Grimshaw visualized the concept for a new generation of wind turbines in 2010. Scan the image of the Aerogenerator X with your Elements app and watch the blades of the turbine rotate.

Housed in a former bell foundry in Milan’s central Isola district, Elements is an edgy assemblage of nineteenth-century industry and twentieth-century imagery—a stark brick shell speckled with light tables, design elements, and scale models in wheeled flight cases, and an ingenious cell phone app that generates dynamic 3-D models of Grimshaw projects. The app was originally developed for an October 2012 Metropolis article about the city of the future, for which Grimshaw contributed a speculative twenty-first-century transit hub drawn from its broad experience and best practices. With the help of augmented-reality technology developed by Urbasee, Metropolis and Grimshaw created a cover for the issue featuring a futuristic train station that “popped up” when viewed through a smart phone loaded with the Urbasee app (download it here). A later, more robust iteration of that technology is employed at Elements.

Grimshaw is the fourth architectural firm invited into the Milan spotlight by Poltrona Frau. In previous years, the Milanese seating manufacturer presented works by Oscar Niemeyer, Daniel Libeskind, and, last year, Zaha Hadid. This year’s show documents Grimshaw’s evolution from industrial design to complex urban buildings, and showcases the seating projects the designer has realized with Poltrona Frau. “Of course we like to present the products we create together with our design partners,” says Kurt Wallner, Poltrona Frau’s worldwide managing director for contract division. “But we also were the first company in the world to invite world-class architects to design a chair for a specific project. We want to show people that we really live this relationship with architects.”

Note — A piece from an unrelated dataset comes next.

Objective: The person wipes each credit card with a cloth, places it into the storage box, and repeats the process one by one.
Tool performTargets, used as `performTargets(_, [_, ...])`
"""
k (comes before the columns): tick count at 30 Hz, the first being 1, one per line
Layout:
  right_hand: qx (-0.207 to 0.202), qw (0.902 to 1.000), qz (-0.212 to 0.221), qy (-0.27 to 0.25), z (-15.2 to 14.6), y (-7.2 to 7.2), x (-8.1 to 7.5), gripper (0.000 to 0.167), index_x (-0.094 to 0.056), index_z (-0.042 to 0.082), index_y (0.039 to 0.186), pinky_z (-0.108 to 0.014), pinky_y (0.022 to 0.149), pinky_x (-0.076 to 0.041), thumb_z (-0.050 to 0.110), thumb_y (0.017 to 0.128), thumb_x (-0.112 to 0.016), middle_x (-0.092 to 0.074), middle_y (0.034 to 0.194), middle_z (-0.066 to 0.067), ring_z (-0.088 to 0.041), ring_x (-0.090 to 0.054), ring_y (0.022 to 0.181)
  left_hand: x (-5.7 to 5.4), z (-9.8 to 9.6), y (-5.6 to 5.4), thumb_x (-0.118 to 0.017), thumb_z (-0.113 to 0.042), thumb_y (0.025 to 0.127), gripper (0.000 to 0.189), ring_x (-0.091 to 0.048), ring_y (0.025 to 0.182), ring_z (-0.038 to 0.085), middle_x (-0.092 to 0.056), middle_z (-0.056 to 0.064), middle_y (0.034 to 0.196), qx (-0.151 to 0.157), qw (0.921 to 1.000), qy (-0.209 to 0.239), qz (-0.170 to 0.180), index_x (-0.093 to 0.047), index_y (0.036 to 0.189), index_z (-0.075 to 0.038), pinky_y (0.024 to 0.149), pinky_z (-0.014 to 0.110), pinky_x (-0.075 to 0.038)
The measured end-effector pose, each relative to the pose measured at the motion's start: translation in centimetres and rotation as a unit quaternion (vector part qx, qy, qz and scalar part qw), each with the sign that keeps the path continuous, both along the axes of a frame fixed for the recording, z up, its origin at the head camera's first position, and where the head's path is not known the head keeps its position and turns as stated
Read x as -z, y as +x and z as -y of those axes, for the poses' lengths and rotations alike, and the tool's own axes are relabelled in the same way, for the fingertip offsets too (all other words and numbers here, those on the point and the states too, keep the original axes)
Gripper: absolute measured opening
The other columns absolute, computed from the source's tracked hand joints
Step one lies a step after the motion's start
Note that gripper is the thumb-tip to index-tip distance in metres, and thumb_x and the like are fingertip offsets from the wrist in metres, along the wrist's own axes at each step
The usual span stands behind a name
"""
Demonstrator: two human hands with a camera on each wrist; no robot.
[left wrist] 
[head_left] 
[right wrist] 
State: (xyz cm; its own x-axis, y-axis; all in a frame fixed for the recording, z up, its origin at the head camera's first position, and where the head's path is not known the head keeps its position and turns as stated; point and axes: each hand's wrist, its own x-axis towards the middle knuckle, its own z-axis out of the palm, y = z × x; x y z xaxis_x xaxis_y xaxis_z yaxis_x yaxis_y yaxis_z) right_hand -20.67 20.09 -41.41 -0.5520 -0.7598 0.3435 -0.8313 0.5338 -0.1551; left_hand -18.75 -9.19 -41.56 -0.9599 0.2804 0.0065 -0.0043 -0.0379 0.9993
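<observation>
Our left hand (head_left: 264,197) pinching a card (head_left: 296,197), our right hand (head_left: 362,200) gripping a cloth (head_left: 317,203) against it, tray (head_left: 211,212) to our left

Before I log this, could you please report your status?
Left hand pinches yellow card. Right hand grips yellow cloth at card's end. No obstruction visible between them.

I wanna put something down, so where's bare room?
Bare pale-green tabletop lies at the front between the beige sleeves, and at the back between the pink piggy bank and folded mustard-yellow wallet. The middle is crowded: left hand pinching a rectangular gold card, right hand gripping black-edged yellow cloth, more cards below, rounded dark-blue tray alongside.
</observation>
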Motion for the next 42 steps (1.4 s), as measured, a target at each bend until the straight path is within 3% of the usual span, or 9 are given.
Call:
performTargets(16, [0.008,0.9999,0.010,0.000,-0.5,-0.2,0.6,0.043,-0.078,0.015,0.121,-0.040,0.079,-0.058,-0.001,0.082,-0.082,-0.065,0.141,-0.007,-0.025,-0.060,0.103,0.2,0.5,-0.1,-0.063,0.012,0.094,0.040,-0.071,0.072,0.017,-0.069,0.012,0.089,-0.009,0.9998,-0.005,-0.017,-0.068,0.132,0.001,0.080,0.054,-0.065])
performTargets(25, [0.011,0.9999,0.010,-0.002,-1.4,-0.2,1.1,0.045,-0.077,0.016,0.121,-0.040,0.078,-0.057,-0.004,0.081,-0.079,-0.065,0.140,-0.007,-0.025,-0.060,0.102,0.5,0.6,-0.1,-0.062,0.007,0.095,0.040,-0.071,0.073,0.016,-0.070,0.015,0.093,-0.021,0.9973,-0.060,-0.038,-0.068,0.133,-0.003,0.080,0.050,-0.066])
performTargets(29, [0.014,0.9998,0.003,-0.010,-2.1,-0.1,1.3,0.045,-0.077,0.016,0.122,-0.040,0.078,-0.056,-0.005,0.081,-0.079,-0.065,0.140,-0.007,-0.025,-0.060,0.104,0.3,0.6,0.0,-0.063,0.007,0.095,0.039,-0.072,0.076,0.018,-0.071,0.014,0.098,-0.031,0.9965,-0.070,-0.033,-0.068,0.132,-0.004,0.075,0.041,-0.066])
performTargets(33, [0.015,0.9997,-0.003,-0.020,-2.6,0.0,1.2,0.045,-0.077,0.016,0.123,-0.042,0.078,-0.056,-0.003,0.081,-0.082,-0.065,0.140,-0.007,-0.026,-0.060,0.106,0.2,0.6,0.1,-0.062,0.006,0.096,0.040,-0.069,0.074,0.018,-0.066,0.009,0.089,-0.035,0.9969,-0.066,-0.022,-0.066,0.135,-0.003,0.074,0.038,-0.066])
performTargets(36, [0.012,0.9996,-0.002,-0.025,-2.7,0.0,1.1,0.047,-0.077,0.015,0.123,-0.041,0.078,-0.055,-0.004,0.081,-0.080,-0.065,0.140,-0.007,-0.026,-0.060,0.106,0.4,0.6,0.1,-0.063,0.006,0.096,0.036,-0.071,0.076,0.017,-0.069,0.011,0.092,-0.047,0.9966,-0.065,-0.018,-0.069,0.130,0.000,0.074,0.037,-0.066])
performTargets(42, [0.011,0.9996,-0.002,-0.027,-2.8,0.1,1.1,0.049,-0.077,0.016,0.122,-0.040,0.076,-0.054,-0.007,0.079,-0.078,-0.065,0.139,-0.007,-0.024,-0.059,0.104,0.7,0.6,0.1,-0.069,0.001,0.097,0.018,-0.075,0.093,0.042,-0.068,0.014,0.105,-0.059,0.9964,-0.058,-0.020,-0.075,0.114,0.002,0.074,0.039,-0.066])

Grimshaw and Poltrona Frau first teamed up on a seating project for the Experimental Media and Performing Arts Center (EMPAC), a facility that Grimshaw built in 2008 at Rensselaer Polytechnic Institute in Troy, New York. The end product—a sleek curved maple seat with leather cladding—offers the same acoustic response whether EMPAC’s 1,200-seat concert hall is full, half full, or empty. “The EMPAC chair sticks out from any other chair we have developed,” says Wallner, an Austrian-born engineer who came to Poltrona Frau from Daimler. “Because Grimshaw comes from an industrial design background, we have a unique and different way of working together. We spent a lot of time on this chair. But working together, we were able to design a seat in perfect symbiosis with the venue.”